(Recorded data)
::::

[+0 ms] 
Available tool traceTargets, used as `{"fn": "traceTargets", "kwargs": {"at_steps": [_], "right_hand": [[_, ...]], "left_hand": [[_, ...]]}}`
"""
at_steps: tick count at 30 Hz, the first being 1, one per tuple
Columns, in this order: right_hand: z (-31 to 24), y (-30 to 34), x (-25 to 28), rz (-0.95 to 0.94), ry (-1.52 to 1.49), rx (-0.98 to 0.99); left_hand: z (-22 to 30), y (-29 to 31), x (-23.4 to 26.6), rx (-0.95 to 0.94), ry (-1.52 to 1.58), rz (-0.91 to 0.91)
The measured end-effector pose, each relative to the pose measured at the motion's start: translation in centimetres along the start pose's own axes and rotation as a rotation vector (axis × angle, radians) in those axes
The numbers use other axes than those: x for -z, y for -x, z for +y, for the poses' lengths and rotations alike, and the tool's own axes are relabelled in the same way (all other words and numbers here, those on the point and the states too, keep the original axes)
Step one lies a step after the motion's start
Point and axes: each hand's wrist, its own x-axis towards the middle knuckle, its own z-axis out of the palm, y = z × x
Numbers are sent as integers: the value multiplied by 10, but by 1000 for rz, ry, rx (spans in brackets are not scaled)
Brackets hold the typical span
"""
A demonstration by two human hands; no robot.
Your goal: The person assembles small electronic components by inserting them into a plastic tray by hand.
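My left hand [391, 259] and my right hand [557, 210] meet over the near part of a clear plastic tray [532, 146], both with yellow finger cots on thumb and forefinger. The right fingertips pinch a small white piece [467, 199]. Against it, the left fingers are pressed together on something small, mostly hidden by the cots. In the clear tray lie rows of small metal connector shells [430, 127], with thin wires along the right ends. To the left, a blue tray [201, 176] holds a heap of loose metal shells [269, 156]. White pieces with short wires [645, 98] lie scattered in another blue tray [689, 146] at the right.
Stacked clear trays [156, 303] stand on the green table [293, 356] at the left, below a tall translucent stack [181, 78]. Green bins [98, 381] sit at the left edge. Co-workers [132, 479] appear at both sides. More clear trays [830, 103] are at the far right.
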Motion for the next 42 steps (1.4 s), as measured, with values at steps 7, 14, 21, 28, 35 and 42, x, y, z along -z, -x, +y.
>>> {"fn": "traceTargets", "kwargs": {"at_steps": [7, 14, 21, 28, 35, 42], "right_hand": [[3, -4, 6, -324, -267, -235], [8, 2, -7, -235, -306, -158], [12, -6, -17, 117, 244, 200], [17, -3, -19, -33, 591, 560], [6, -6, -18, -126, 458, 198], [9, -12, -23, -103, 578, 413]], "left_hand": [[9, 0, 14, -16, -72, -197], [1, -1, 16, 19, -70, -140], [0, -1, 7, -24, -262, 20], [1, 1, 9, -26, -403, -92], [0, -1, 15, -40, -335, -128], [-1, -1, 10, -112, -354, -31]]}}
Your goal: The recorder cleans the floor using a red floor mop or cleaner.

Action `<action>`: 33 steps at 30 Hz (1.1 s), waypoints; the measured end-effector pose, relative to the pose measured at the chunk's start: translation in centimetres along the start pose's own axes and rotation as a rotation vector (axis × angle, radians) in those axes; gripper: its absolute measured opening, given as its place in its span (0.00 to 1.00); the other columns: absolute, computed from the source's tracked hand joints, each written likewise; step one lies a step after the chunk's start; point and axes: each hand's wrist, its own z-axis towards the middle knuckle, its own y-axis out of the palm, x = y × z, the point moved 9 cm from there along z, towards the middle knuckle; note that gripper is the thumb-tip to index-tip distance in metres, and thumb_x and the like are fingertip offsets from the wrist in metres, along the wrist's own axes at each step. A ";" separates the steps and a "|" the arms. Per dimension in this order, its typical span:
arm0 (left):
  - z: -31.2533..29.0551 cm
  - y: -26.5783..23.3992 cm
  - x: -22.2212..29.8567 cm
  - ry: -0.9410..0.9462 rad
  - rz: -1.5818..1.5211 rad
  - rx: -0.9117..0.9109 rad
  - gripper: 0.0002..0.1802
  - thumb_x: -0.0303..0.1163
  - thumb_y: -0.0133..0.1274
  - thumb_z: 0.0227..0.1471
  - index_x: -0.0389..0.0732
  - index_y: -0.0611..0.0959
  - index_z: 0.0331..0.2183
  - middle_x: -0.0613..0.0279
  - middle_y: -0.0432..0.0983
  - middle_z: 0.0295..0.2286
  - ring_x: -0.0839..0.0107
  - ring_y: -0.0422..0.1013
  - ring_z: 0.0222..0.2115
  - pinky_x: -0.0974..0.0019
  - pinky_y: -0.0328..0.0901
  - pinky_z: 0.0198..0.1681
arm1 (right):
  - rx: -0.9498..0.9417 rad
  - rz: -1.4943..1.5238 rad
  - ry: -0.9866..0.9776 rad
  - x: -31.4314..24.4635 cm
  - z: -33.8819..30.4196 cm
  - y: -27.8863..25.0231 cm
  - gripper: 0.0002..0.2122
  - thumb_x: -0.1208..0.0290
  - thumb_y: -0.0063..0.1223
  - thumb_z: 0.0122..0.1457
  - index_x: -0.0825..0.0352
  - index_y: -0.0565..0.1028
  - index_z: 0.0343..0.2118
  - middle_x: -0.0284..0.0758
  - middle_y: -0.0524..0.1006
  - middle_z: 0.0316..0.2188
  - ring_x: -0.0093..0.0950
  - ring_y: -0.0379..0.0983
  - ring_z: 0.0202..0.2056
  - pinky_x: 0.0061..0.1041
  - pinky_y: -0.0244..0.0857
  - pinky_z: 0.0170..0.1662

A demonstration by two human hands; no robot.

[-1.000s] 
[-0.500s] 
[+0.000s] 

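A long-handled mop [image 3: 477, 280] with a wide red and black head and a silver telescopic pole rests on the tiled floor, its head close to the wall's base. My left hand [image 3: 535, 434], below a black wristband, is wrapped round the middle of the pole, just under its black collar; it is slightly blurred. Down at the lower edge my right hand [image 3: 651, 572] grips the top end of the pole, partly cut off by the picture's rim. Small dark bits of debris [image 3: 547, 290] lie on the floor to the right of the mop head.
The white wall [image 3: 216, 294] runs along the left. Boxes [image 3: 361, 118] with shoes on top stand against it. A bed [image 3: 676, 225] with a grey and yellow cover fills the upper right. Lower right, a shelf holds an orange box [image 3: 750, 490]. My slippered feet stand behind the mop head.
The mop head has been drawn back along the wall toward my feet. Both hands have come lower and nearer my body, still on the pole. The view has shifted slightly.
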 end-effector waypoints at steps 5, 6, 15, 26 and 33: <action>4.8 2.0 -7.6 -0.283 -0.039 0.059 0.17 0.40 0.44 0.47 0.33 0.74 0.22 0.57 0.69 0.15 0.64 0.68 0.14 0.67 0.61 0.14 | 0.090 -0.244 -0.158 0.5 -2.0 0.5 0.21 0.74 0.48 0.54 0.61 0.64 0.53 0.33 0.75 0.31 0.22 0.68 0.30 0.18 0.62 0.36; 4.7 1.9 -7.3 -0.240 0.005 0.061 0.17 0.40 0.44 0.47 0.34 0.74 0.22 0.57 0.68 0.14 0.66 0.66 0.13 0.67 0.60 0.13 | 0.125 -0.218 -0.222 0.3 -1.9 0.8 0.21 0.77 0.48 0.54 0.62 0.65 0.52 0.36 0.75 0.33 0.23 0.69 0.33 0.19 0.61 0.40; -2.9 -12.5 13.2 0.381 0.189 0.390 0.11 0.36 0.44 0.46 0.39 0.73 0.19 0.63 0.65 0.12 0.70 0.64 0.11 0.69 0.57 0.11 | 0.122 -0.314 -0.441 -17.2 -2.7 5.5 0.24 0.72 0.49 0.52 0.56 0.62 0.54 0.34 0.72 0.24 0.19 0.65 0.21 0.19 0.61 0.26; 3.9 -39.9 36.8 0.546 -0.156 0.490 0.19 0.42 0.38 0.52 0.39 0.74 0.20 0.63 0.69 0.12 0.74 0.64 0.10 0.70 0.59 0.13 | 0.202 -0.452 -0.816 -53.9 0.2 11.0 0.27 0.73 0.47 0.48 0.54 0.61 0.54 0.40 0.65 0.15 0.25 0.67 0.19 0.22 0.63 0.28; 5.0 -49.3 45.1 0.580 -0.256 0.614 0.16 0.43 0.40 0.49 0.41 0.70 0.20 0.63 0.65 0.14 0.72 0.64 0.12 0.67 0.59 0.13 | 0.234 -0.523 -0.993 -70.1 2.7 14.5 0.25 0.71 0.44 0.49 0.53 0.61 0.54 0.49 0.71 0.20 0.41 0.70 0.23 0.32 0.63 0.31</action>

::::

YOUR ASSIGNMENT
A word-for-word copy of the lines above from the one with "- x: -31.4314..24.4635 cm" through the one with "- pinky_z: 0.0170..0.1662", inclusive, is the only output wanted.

EXERCISE SOLUTION
  - x: -31.4314..24.4635 cm
  - z: -33.8819..30.4196 cm
  - y: -27.8863..25.0231 cm
  - gripper: 0.0002..0.2122
  - thumb_x: -0.1208..0.0290
  - thumb_y: -0.0063..0.1223
  - thumb_z: 0.0122..0.1457
  - index_x: -0.0825..0.0352
  - index_y: -0.0565..0.1028
  - index_z: 0.0343..0.2118
  - middle_x: -0.0284..0.0758
  - middle_y: -0.0524..0.1006
  - middle_z: 0.0316..0.2188
  - ring_x: -0.0093..0.0950
  - ring_y: -0.0379..0.0983
  - ring_z: 0.0202..0.2056
  - pinky_x: 0.0061..0.1041
  - pinky_y: -0.0244..0.0857
  - pinky_z: 0.0170..0.1662

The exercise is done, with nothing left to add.